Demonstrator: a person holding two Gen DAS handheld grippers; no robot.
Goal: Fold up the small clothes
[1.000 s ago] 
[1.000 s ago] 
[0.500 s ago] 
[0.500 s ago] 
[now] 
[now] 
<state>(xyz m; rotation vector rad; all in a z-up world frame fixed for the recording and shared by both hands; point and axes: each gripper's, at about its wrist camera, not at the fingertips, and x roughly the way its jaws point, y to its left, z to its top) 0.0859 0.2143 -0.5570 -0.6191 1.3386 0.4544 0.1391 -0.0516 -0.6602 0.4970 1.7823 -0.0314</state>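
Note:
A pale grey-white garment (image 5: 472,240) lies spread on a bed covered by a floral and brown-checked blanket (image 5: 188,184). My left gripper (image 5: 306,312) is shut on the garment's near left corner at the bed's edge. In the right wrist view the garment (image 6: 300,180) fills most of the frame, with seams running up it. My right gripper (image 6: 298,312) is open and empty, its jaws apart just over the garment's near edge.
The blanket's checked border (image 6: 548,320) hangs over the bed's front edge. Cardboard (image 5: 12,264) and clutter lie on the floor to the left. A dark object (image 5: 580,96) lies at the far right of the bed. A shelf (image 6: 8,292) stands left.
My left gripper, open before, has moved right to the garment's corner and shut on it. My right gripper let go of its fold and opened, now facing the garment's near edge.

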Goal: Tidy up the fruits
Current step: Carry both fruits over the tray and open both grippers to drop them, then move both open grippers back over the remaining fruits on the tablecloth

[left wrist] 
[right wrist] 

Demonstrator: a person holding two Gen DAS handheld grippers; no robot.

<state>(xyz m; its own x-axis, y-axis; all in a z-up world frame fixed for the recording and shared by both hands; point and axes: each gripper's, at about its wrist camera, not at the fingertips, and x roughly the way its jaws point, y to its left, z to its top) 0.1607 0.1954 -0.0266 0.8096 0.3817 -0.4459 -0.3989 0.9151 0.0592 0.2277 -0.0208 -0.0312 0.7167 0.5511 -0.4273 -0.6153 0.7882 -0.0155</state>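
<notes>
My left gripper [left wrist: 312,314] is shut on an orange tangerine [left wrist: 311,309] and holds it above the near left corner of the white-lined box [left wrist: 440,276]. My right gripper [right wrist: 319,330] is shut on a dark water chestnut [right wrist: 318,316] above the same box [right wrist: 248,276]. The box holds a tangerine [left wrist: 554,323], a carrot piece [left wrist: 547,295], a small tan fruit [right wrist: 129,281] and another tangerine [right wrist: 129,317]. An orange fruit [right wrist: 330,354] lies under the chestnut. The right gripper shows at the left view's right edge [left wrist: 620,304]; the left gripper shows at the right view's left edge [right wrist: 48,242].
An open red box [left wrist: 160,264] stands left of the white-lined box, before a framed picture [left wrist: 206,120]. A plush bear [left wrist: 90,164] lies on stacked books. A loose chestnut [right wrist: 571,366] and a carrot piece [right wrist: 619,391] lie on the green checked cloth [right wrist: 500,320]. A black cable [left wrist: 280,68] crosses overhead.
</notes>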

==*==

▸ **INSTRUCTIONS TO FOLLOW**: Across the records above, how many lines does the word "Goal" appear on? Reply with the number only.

▸ **EXERCISE OUTPUT**: 2